• What the task requires:
Count every line below that holds the word "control", and give the number with no other words.
─── Dataset excerpts ───
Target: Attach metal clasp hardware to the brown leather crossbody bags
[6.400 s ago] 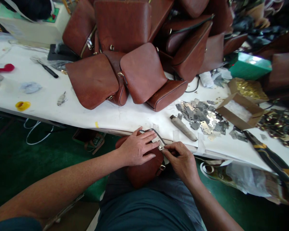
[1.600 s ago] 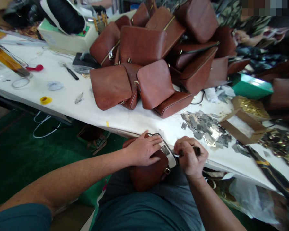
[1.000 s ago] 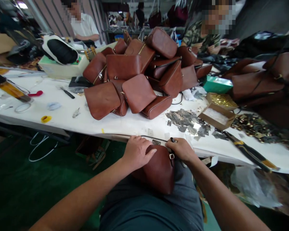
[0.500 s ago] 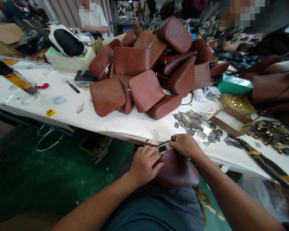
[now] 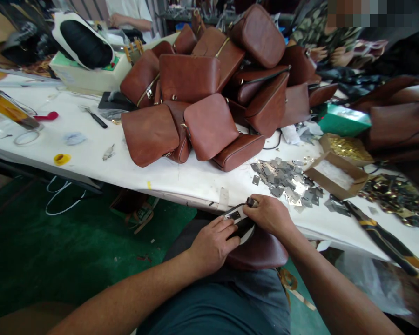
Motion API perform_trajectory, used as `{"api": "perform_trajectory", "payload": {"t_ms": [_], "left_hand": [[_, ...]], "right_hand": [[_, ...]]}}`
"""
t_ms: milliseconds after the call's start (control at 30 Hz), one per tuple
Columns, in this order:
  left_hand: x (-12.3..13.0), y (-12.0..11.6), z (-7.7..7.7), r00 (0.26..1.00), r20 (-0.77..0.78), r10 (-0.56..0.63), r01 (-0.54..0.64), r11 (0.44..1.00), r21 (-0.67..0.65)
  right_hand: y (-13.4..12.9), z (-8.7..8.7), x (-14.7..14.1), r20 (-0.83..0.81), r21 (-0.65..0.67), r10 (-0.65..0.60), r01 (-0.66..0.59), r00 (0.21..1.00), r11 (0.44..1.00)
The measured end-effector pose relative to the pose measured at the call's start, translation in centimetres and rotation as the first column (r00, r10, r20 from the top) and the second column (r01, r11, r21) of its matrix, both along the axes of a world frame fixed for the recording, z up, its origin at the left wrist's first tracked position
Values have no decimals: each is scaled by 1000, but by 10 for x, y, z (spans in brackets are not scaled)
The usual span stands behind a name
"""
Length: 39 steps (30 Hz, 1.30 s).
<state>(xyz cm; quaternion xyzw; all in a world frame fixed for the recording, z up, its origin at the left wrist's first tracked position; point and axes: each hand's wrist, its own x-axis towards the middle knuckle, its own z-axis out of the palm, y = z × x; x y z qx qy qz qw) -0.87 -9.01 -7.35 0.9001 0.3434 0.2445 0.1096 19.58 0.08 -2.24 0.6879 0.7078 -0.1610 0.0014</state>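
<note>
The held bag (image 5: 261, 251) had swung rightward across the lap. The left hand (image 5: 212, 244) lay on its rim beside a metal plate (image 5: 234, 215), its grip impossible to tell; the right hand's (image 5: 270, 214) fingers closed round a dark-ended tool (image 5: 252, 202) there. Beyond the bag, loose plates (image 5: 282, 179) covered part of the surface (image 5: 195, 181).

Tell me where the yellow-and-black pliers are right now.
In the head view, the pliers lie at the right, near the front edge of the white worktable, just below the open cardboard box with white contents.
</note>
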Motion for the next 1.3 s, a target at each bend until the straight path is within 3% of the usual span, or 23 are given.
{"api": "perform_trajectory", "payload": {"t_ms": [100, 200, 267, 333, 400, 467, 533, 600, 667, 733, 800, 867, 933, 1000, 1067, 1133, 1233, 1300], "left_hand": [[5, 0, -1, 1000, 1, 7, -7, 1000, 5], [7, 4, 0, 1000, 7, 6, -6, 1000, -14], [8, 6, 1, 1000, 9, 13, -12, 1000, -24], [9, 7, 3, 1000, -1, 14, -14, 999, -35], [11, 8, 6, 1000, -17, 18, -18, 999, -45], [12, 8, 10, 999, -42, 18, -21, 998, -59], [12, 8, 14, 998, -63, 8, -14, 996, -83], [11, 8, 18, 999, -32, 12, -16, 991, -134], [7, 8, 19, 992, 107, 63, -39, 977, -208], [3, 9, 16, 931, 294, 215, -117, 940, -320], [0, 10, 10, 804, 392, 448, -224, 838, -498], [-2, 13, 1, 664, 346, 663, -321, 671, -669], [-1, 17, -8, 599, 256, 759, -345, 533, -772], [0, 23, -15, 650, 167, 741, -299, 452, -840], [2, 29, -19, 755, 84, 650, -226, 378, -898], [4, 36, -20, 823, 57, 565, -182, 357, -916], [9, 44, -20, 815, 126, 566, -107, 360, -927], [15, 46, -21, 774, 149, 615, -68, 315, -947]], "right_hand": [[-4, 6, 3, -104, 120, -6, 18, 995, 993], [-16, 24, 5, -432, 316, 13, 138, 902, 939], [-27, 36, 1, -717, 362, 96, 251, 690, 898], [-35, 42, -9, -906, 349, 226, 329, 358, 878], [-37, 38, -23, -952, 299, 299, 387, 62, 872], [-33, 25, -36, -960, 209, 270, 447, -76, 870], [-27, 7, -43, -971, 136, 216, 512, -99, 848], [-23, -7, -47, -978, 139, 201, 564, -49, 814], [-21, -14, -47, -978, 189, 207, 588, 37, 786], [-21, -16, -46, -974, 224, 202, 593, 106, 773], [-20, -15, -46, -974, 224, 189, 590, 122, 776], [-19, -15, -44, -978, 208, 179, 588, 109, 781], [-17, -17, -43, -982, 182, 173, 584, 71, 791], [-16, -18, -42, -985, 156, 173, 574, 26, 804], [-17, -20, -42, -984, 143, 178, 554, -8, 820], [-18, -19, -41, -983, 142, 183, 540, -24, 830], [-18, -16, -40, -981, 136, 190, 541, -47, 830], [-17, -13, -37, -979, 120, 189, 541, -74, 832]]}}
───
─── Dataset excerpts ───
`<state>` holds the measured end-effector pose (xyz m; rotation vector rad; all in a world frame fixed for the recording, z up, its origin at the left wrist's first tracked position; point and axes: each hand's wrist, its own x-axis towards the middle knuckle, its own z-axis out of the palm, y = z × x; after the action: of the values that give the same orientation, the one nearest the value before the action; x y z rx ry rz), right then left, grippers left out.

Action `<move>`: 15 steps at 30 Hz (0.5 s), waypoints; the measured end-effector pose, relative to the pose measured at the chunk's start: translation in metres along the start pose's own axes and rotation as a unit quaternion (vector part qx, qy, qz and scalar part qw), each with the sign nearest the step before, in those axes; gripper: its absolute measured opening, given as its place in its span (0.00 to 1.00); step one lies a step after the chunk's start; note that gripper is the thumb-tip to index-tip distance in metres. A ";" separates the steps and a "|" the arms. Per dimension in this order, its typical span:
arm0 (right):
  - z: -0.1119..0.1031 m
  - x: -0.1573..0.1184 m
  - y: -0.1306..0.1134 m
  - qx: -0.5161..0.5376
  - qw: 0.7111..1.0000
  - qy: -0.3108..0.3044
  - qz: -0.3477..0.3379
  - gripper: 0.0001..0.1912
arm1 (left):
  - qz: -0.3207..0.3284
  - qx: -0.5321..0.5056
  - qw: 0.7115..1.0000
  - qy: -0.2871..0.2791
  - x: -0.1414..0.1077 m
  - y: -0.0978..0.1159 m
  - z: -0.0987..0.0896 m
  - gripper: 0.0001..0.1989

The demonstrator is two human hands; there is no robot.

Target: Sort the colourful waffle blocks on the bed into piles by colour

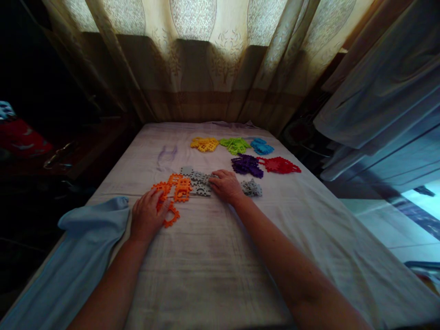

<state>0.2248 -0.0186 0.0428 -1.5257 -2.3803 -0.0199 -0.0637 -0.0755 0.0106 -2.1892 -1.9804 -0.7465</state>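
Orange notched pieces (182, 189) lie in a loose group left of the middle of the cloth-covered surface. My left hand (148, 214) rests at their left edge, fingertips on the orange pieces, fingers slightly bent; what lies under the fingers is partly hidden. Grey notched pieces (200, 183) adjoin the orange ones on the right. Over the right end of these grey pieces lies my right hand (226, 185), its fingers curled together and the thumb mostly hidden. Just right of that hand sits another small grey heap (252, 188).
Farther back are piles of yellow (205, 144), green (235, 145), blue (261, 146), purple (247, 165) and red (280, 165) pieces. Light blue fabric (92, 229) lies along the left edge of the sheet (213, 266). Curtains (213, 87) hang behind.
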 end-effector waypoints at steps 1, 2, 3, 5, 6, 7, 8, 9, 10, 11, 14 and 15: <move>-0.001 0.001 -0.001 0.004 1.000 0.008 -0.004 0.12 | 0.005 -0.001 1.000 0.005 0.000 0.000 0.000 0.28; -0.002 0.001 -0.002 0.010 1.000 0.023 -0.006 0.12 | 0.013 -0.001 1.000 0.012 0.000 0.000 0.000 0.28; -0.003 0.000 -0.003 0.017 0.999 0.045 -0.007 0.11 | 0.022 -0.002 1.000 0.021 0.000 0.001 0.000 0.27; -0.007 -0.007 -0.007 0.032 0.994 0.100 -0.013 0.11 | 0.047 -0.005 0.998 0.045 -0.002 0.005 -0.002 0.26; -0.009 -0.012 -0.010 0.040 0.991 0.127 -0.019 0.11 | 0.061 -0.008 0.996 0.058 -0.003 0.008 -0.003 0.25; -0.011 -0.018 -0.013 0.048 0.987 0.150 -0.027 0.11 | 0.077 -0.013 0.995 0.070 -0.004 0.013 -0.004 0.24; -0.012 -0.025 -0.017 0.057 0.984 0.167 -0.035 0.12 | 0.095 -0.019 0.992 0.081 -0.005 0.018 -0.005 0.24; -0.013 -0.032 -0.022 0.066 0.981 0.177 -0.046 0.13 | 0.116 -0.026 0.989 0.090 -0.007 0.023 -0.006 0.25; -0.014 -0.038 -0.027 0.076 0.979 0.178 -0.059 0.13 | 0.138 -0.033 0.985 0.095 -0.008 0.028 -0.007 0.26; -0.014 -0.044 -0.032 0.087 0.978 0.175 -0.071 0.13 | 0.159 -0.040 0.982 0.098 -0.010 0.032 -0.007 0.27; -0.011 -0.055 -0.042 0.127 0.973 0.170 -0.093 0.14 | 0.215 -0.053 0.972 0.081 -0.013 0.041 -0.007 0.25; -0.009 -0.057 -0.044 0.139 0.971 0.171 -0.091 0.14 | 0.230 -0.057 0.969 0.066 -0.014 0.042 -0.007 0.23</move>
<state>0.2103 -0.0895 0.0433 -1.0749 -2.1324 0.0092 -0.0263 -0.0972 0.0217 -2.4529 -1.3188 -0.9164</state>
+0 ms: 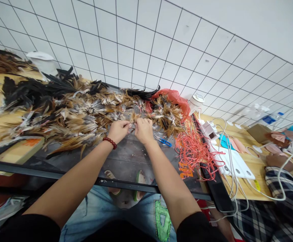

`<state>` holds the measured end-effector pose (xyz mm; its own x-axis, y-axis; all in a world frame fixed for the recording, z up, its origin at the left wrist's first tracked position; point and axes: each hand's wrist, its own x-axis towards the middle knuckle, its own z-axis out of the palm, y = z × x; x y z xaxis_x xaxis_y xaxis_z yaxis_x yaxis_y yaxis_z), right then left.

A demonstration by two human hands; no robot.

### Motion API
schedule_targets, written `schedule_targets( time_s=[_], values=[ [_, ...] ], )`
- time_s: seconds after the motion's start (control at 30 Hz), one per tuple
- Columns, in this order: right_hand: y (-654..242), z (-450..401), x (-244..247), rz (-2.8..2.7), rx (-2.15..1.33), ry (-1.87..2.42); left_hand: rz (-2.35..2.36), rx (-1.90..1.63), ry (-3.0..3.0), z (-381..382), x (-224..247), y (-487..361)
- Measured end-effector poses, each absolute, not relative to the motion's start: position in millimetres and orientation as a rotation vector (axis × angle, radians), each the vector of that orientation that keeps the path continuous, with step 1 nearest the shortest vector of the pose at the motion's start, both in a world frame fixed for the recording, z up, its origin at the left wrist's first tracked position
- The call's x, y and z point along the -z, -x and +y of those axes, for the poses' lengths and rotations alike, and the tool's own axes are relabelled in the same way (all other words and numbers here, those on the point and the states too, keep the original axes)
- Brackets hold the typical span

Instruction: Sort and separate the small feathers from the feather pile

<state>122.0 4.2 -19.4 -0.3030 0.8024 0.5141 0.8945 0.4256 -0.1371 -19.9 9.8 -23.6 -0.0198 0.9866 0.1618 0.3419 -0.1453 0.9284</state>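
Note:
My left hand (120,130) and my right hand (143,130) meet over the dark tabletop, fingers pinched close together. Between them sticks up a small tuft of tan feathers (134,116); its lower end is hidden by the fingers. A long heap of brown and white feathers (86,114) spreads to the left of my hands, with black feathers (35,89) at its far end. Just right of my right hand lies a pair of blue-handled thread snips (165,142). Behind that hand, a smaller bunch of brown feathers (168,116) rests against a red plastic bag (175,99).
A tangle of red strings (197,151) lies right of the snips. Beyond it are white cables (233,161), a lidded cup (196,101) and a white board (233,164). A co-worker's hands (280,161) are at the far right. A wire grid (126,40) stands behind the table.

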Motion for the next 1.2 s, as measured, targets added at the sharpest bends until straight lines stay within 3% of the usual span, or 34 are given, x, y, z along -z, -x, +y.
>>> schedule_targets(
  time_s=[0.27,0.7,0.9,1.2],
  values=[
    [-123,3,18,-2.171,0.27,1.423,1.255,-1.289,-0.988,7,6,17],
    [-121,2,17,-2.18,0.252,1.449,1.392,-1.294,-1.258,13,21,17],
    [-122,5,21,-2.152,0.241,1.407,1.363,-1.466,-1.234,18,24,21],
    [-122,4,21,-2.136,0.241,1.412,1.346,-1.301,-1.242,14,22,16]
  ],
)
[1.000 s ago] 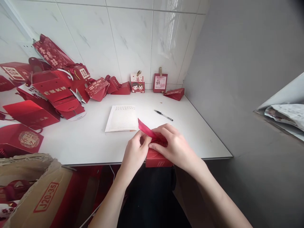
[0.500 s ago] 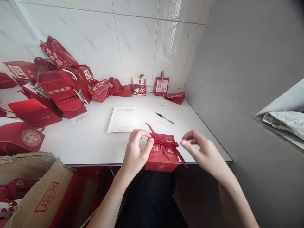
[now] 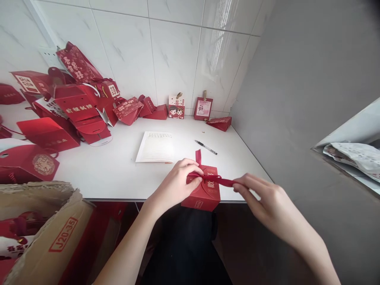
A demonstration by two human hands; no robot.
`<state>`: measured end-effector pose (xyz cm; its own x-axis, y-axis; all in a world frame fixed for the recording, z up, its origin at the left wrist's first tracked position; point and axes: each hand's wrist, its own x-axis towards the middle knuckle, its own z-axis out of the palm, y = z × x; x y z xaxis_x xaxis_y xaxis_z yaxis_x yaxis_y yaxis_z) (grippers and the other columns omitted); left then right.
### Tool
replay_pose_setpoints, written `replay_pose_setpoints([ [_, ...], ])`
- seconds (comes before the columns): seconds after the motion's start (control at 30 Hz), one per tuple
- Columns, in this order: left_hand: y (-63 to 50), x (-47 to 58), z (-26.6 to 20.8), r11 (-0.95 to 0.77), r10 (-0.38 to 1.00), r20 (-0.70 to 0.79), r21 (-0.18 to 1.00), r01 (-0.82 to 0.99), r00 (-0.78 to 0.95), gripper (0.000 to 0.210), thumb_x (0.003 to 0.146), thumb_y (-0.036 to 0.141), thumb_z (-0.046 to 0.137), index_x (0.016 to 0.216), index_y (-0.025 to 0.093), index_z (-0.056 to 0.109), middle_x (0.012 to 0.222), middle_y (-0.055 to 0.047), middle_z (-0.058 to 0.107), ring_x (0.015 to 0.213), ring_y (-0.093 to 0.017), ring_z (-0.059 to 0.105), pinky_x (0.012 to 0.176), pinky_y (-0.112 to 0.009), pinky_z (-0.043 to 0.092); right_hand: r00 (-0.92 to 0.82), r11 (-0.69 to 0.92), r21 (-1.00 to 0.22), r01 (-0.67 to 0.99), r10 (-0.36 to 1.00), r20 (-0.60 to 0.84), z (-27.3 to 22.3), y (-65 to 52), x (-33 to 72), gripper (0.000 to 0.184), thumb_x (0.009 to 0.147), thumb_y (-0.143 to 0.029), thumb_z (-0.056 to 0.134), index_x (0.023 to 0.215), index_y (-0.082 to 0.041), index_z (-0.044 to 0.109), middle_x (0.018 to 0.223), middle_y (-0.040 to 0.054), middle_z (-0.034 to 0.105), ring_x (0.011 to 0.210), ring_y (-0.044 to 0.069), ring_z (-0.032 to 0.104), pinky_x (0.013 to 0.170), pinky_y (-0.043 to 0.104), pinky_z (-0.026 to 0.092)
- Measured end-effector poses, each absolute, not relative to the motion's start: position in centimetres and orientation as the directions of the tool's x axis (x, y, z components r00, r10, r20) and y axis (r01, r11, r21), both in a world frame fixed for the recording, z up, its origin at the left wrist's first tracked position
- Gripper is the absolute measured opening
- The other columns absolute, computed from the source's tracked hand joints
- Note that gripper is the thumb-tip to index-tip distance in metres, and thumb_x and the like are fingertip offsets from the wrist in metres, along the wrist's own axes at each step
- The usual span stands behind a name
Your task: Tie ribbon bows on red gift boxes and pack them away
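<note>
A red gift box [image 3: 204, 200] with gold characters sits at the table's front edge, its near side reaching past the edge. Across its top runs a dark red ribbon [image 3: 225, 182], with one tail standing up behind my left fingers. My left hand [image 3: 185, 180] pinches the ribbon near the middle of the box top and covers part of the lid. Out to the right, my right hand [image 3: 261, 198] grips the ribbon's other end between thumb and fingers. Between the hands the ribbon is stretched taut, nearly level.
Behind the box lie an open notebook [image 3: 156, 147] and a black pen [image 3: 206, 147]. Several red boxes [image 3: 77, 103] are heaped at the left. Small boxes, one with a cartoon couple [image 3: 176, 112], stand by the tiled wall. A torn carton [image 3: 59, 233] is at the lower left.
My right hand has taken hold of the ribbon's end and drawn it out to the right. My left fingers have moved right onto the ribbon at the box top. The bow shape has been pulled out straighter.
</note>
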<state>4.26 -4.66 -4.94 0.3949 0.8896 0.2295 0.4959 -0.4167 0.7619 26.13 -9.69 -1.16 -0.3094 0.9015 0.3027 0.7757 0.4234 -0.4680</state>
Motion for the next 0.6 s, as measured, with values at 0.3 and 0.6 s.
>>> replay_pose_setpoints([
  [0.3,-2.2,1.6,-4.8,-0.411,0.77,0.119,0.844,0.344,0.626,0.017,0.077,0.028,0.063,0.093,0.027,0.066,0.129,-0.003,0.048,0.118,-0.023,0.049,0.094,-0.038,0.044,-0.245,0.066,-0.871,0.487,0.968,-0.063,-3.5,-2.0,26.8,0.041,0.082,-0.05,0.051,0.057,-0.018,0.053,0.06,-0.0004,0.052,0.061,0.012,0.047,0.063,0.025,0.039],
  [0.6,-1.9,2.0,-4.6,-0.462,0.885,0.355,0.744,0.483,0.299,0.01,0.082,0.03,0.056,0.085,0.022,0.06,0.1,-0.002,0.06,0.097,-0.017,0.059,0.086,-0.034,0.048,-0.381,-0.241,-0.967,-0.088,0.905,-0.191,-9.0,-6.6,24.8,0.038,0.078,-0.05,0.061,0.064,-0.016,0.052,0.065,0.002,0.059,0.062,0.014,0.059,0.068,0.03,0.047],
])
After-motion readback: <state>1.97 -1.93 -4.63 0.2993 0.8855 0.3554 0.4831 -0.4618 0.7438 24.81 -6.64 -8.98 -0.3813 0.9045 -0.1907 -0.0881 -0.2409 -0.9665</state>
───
• Solution to this task:
3